■ EXERCISE REQUIREMENTS ■
Please retype the data in full and exactly; the pictures are not part of the copy.

═════ RECORD SET ═════

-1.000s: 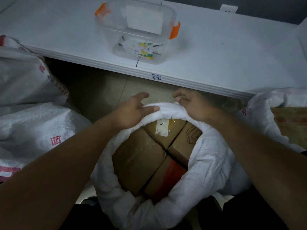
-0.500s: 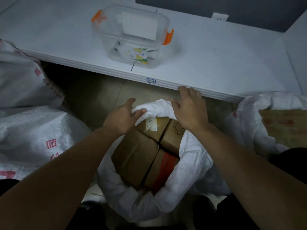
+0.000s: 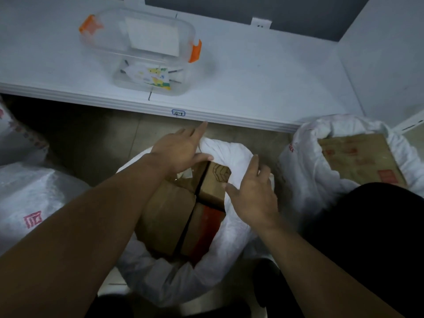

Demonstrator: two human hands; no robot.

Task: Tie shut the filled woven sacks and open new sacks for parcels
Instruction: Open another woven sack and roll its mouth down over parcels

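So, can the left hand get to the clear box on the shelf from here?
Probably yes: the left hand lies open by the edge of the shelf, and nothing stands between it and the clear box.
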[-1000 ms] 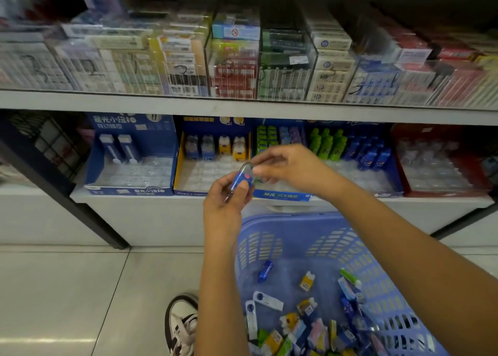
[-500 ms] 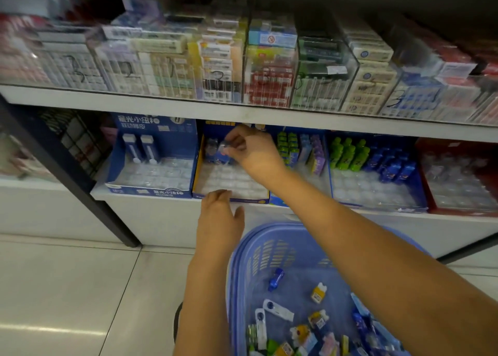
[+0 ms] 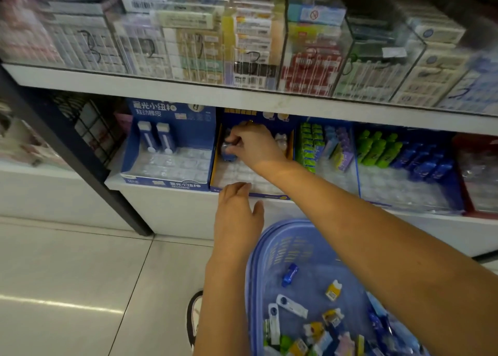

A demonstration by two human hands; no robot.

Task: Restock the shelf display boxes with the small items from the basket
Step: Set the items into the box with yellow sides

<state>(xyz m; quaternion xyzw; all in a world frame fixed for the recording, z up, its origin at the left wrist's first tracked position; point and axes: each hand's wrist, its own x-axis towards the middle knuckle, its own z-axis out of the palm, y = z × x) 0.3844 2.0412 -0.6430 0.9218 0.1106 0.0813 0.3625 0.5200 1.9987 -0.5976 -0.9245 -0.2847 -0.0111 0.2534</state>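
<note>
The white shelf (image 3: 167, 204) crosses mid-frame, and the blue lattice plastic basket (image 3: 283, 248) sits lower right. In the yellow-edged cardboard box (image 3: 214, 171), centre, the right hand (image 3: 256, 146) has sunk deeper, still pinching a small blue item (image 3: 228, 151) at the back left. The left hand (image 3: 237, 215), fingers straight, stays on the front lip.

Lavender-blue slotted basket (image 3: 272, 261)

The lower shelf (image 3: 161, 197) bears a row of display boxes (image 3: 172, 184) side by side — the far-right one (image 3: 458, 150) seemingly red.
</note>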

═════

■ FINAL ANSWER ■
-1.000s: 
-0.500s: 
+0.000s: 

Demonstrator: two human hands; no robot.

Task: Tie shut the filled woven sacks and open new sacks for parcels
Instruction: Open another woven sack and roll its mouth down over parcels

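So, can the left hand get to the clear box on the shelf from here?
Probably yes: the left hand lies open by the edge of the shelf, and nothing stands between it and the clear box.
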[-1000 ms] 
[-500 ms] 
[+0 ms] 

A demonstration by two human hands; no robot.

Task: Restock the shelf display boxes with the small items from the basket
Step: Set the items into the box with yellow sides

<state>(xyz m; quaternion xyzw; all in a world frame fixed for the recording, z up, its origin at the left wrist's first tracked position; point and axes: each hand's wrist, its own x-axis towards the middle knuckle, its own z-axis out of the palm, y = z × x) 0.3844 2.0412 -0.6430 0.9218 0.1106 0.0813 0.3625 0.5200 1.9987 -0.5976 -0.9245 -0.2847 -0.0111 0.2534</state>
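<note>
The white shelf (image 3: 167, 204) crosses mid-frame, and the blue lattice plastic basket (image 3: 283, 248) sits lower right. In the yellow-edged cardboard box (image 3: 214, 171), centre, the right hand (image 3: 256, 146) has sunk deeper, still pinching a small blue item (image 3: 228, 151) at the back left. The left hand (image 3: 237, 215), fingers straight, stays on the front lip.

Lavender-blue slotted basket (image 3: 272, 261)

The lower shelf (image 3: 161, 197) bears a row of display boxes (image 3: 172, 184) side by side — the far-right one (image 3: 458, 150) seemingly red.
</note>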

The answer requires nothing more.